I guess any hard data will always be welcome. Your
experiment was very original, in that few people
would have tried it. I have no idea what one should
conclude out of it. But it certainly can't hurt our
understanding :) (or un-understanding) Maybe some day
someone will look-up at this particular experiment
and come out with the next computer-go revolution :)

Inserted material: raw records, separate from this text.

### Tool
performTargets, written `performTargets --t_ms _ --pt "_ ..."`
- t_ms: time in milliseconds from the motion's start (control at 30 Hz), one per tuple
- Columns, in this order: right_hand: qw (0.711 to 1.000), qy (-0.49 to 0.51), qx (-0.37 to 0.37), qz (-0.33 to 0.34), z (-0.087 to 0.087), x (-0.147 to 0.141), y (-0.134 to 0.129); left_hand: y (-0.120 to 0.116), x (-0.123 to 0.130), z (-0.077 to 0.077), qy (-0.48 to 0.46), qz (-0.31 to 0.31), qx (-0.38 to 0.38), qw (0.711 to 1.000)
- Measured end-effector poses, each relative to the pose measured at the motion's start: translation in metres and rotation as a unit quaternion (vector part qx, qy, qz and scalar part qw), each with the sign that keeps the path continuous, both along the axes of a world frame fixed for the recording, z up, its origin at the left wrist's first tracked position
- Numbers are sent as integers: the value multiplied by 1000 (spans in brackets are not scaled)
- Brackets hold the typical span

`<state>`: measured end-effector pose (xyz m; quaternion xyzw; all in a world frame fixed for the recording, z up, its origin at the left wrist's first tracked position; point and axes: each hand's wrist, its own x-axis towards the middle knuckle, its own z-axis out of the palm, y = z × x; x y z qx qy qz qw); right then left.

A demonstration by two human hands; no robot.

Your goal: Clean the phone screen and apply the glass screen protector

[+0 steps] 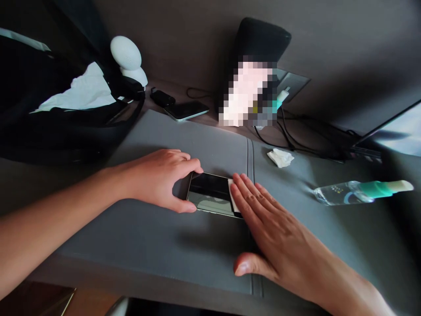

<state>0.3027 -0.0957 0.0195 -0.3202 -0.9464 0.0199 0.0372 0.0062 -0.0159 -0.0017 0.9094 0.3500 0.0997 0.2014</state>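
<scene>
A phone (210,193) lies flat on the grey desk mat (148,245), its dark screen up and reflecting light. My left hand (161,180) grips its left end, thumb at the near edge and a finger at the far edge. Across the phone's right end, my right hand (269,219) lies flat with fingers stretched out and thumb apart. A white cloth or tissue (233,193) shows under its fingertips, against the screen; the rest of it is hidden.
A clear spray bottle (348,192) lies at the right, below a crumpled tissue (280,157). Behind are another phone (187,110), a white camera-like device (126,53), cables (284,131) and a partly pixelated black object (261,39). A black bag (59,131) stands left.
</scene>
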Motion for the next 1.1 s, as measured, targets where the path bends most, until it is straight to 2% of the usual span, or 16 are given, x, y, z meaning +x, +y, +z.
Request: performTargets --t_ms 133,333,500,833,1100 --pt "1000 -9 12 -21 -8 -2 -8 1 0 0 -5 -6 1 1000" --pt "998 -24 54 -27 -6 -7 -18 1 1 1 -2 2 -12 1000" --pt "995 -14 85 -45 -11 -16 -14 4 0 1 -8 1 -27 1000" --pt "987 -108 115 -24 -14 -72 5 10 -3 4 -24 -16 -4 1000" --pt "989 -93 112 -8 -17 -97 3 9 -6 0 -50 -27 2 998"
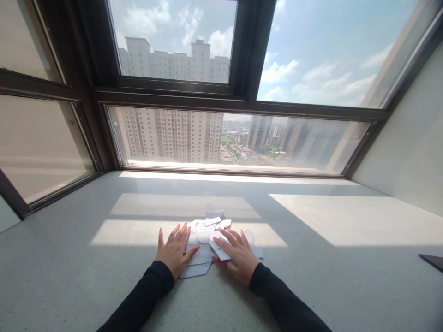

> Date: Mon, 15 Dec 2008 21:10:07 -0200
> From: tesujisoftw...@gmail.com
> To: computer-go@computer-go.org
> Subject: Re: [computer-go] RefBot (thought-) experiments
>
> Weston,
>
> Although those result sound intriguing, it also looks like a
> convoluted experiment. I wouldn't call gnu-go an expert judge,
> although it is an impartial one. The fact that it says that the 5K
> ref-bot is ahead after 10 moves 46% of the time alone makes it
suspect
> in my eyes. But it is curious it consistently shows a much lower
> percentage for the bot with more playouts.
>
> It would have been much more persuasive if you had simply run a 5K
> playout bot against a 100K bot and see which wins more. It shouldn't
> take much more than a day to gather a significant number of games.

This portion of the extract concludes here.